Nach Auffassung des Verwaltungsgerichts sind die Ingewahrsamnahmen der drei Kläger jeweils rechtmäßig gewesen. Mit ihnen sei die unmittelbar bevorstehende Begehung von Straftaten verhindert worden. Aus der maßgeblichen ex-ante-Sicht der handelnden Polizeibeamten sei davon auszugehen gewesen, dass die Personengruppe, der die Kläger angehörten, mit an Sicherheit grenzender Wahrscheinlichkeit hannoversche Ultras-/Hooligans waren, die sich dort sammelten, um unmittelbar im Anschluss eine gewalttätige Auseinandersetzung mit Braunschweiger Fans zu suchen, bei der nach den Erfahrungen aus der Vergangenheit wechselseitige Körperverletzungsdelikte mit erheblichen Folgen für die körperliche Unversehrtheit der Beteiligten wahrscheinlich waren. Zwar rechtfertige im Allgemeinen das Bevorstehen von Straftaten aus einer Gruppe heraus nicht den Gewahrsam gegen jedes Gruppenmitglied; anders sei dies allerdings zu beurteilen, wenn es Anhaltspunkte für einen kollektiven Vorsatz gebe. Dies sei hier der Fall gewesen, denn sowohl die Hooligans als auch die Ultras aus Hannover seien bekanntermaßen den Gruppierungen zuzurechnen, die Konflikte mit an Fußballmannschaften anhängenden Hooligans und Ultras mit Gewalt austragen wollten und Straftaten der vorgenannten Art nach dem typischen Erscheinungsbild aus einer homogenen Gruppe heraus begingen. Die Ingewahrsamsnahme über zwei Tage sei unerlässlich gewesen, um zu verhindern, dass die Kläger sich im zeitlichen Zusammenhang mit dem angesetzten Ligaspiel an weiteren, konkret zu befürchtenden Auseinandersetzungen beteiligen würden. Die Unterbringungsbedingungen in den Gewahrsamszellen der Polizeidirektion Hannover seien rechtlich nicht zu beanstanden. Die durchgeführte Beweisaufnahme habe die von den Klägern behaupteten menschenrechtswidrigen räumlichen Unterbringungsbedingungen nicht bestätigt.

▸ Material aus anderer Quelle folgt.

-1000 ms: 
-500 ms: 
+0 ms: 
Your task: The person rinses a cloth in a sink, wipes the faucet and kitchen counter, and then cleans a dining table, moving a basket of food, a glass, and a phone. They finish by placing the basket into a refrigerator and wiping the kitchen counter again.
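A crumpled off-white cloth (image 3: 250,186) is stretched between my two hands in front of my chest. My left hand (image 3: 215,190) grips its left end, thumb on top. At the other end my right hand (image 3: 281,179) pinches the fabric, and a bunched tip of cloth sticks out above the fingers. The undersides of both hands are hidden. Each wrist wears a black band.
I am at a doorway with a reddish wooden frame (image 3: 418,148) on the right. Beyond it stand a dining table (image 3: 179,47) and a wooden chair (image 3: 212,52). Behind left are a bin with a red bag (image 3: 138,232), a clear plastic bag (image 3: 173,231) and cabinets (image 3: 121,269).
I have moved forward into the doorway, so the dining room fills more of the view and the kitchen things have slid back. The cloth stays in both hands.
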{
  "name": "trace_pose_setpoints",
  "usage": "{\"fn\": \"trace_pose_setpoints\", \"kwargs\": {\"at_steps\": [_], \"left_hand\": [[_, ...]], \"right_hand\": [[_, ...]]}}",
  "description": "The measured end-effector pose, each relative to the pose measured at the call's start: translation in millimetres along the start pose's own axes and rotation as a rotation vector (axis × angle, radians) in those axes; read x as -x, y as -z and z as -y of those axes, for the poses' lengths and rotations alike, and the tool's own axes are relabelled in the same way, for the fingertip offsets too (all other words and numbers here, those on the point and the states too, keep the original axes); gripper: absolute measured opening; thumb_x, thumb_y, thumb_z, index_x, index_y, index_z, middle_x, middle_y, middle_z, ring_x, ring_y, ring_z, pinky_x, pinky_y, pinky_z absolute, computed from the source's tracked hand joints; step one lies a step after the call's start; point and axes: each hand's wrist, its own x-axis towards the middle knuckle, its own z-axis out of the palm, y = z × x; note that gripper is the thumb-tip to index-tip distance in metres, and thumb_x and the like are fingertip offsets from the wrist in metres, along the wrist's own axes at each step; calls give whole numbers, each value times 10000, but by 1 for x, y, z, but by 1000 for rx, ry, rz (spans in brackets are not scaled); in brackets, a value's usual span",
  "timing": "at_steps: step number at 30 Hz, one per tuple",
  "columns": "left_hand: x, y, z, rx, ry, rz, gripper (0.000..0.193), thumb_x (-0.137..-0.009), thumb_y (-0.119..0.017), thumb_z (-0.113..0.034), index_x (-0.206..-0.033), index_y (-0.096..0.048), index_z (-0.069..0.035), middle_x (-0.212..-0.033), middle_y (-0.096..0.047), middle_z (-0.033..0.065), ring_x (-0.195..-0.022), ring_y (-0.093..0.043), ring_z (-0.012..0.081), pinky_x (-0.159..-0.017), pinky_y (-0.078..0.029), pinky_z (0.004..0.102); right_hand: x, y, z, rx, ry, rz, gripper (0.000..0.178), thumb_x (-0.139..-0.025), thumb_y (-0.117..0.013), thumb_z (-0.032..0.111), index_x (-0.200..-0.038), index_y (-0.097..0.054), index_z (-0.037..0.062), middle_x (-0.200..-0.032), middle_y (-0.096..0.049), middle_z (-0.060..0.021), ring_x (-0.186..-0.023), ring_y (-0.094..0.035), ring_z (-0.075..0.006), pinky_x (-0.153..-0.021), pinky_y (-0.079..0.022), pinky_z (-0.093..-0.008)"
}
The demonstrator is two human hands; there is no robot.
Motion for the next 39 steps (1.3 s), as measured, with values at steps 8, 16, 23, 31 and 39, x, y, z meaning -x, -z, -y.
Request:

Die genutzten Zellen seien danach hinreichend belüftet und mit Brandschutzvorrichtungen und Matratzen versehen. Auch die Zellengröße sei mit rund vier qm ausreichend bemessen. Dabei sei zu berücksichtigen, dass die Dauer der Ingewahrsamsnahme von vornherein auch für die Betroffenen erkennbar auf knapp zwei Tage befristet war und die Kläger u.a. die Möglichkeit hatten, über den Zellengang zu anderen in Gewahrsam genommenen Personen Kontakt zu halten.

Gegen das Urteil kann innerhalb von einem Monat nach Zustellung ein Antrag auf Zulassung der Berufung an das OVG Lüneburg gestellt werden.